The maple tree outside Peter's apartment window kept track of the years better than he did.
Bare branches became green buds, green buds became thick summer leaves, and by the time they turned gold and began gathering on the sidewalk below, another year had passed.
Six this time around.
Peter leaned against the sink, staring out the window as a handful of those leaves drifted past. Six years since the world forgot him. Sometimes that number felt impossibly small, and others it felt so big he could barely breathe around it.
He was older now. Older and grown in more ways than the version of himself that stood outside MJ's coffee shop could ever have imagined. He'd lived entire lives since then. Finished one degree, started another. Worked half a dozen jobs. Moved twice. Made friends, lost some and kept others. Came close to falling in love again, before the fear won out.
And still, some mornings, it felt as though he could walk into the next room and find everyone there waiting for him. May in the kitchen, MJ with a book in her lap, Ned sprawled across the sofa—a snapshot in time, a life unlived.
Peter shook off his scheduled bout of melancholy, drained the last of his orange juice, and set the glass in the sink.
Enough of that—he had somewhere to be. Or rather, somewhere he absolutely should not be, but was definitely headed to anyway.
His group therapy session originally ran on Tuesday nights, which had worked well enough until work started scheduling him for evening shifts, so he'd switched to the Thursday afternoon group instead.

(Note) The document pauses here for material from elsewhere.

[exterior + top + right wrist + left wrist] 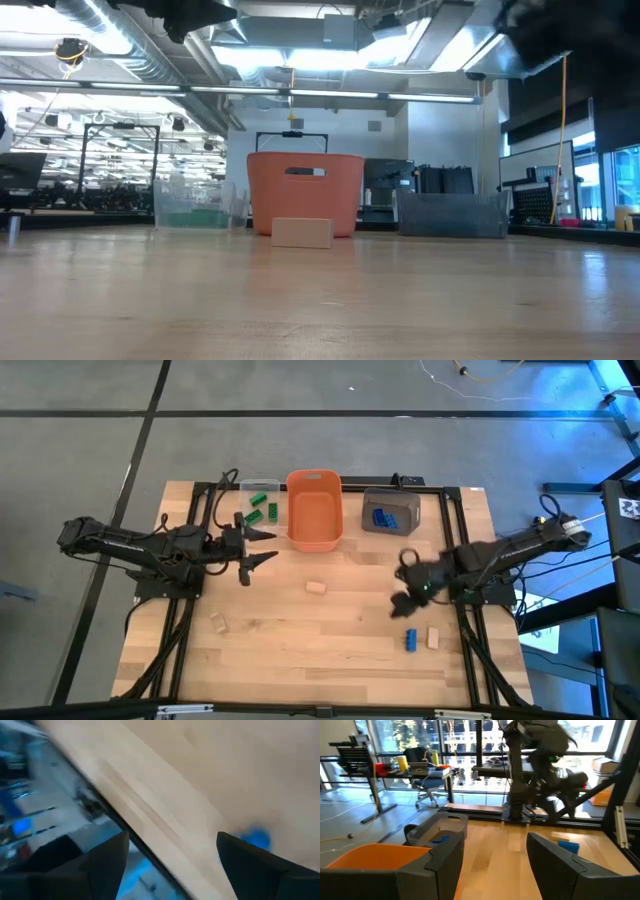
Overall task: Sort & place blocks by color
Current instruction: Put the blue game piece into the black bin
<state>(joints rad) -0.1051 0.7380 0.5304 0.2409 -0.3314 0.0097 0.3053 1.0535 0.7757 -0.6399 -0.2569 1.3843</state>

It was disconcerting spending an hour trauma dumping with a dozen other strangers, only to emerge into bright sunshine at four-thirty in the afternoon. But, despite this, he'd kept coming back and while he didn’t want to admit it, the real reason wasn’t his fucking work schedule.
It was because of who else attended the Thursday sessions.
Bucky Barnes. The goddamn Winter Soldier. A blast from Peter's own past and from actual history.
The first time Peter saw him sitting a row down from him, he'd spent the entire hour staring down at the floor and trying not to vibrate out of his skin. Then Bucky showed up again, and again, and eventually, they'd even exchanged an awkward word or two over the stale doughnuts and shitty coffee at the back of the room.
Bucky didn’t remember him, of course, he’d never even known Peter personally back when Spider-Man and Winter Soldier had a reason to interact—though he was sure to have seen his face when it was plastered all over the city—but he was still friendly enough to the stranger in his therapy group. They'd spoken again while waiting out a thunderstorm just inside the front doors of the building, and soon enough began to gravitate toward one another to sit side by side and exchange the occasional glance when someone said something particularly egregious.
Then he'd seen Bucky jogging.
Peter had been walking home from work when he spotted him down by the river, legs eating up the miles at a steady pace, long sleeves anonymizing the metal arm. He'd watched him disappear around a bend and felt something shift.
Three days later, Peter bought running shoes.
Now he found himself kneeling outside the front entrance of his building, those golden leaves crunching underfoot as he tightened his laces.
This was a healthy hobby! Who didn’t need more exercise and fresh air? It was a perfectly normal thing for a person to start doing, and he wasn't trying to run into Bucky; he wasn't tempting fate; he wasn't digging up the past.
He certainly wasn't stalking a former Avenger because he happened to be one of the last living connections to a life Peter could barely think of without a stab of grief so intense it felt like a physical pain.
Peter stood and brushed his hands off on his shorts. "This is fine,” he said up to the tree overhead, frowning up at its familiar branches. The statement sounded unconvincing even to him.
He'd spent six years avoiding his past out of fear of reliving it, and what had it bought him? A semblance of a life, an empty apartment, friends who didn't know all of him, a job he didn't hate but sure didn't love. Was that enough? Was being Spider-Man enough to fill the void Peter Parker carried around?
Would he be out here, looking for a glimpse of those familiar shoulders if it were?